Мы возвращались в Москву в каком-то похожем состоянии. Был подсознательный порыв – забрать дочь из «Елочки», но останавливали, казалось, разумные соображения: пообвыкнется – и сама будет довольна; разве наша – не сможет, как другие дети? А вдруг вся проблема – в нашей собственной мнительности?..
В понедельник, придя пораньше на службу, я сразу стал звонить в «Елочку». К тому времени на нашем шестом этаже с легкой руки работавшей в моем отделе Али Грамоткиной я прослыл как «папа Кати Щербаковой». Дома у нас не было телефона, и все дела с обустройством семьи в Москве я «утрясал» со служебного. И как-то получалось, что всего больше звонить приходилось по поводу дочки: детский сад, поликлиника, лечение зубов, согласования по всем таким поводам с финхозсектором ЦК комсомола и завредакцией Николаем Васильевичем Зайцевым и т. д. Чаще всего при повторных звонках кому-нибудь я так и представлялся: «С вами говорит папа Кати Щербаковой». А Аля, наша подруга еще с Ростова, разнесла это, как забавную информацию, по конторе.
Вот и в тот раз я отрекомендовался детсадовской сотруднице как «папа Кати». Мне ответили, что с Катей все в порядке, вот только сегодня у нее оказалась немного повышенная температурка и ее перевели в изолятор, но не надо волноваться, завтра-послезавтра все будет замечательно.
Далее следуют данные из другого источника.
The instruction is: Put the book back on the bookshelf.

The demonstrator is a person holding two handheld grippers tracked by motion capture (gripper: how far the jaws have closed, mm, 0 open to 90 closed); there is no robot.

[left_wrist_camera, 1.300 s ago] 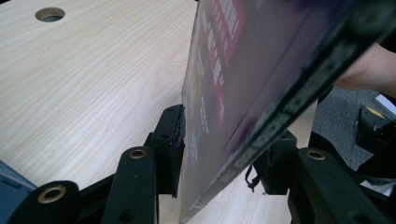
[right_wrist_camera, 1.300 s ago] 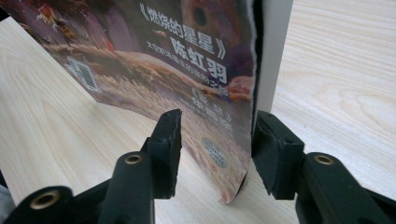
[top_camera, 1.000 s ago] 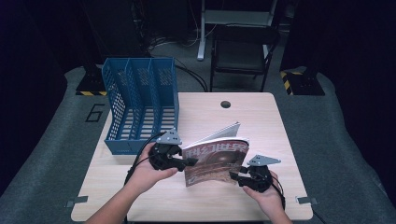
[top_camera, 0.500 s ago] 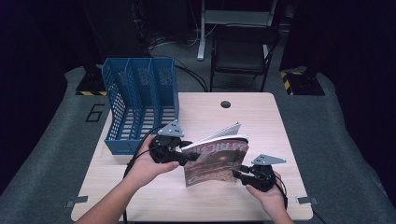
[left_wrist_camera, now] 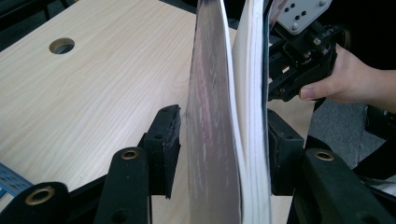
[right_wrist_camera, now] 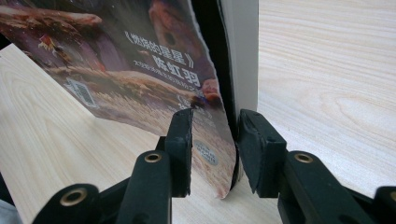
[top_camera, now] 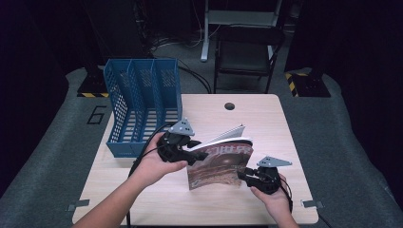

Я тут же пошел к секретарю главной редакции Любови Даниловне Антроповой, сказал, что мне немедленно нужна машина на полдня, и через двадцать минут уже катил по Минскому шоссе.
- Когда вы нам вернете ребенка? – спросили меня в «Елочке».
- Скорее всего, через неделю, - ответил я, точно зная, что - никогда.
К осени мы перевели дочь в другой садик. В первую очередь потому, что он был рядом с домом. Ну, и отчасти, что у него на лето не было «Елочки». Больше Катя не была ни на одной общественной даче, ни в одном лагере, ни в пионерском, ни в каком другом.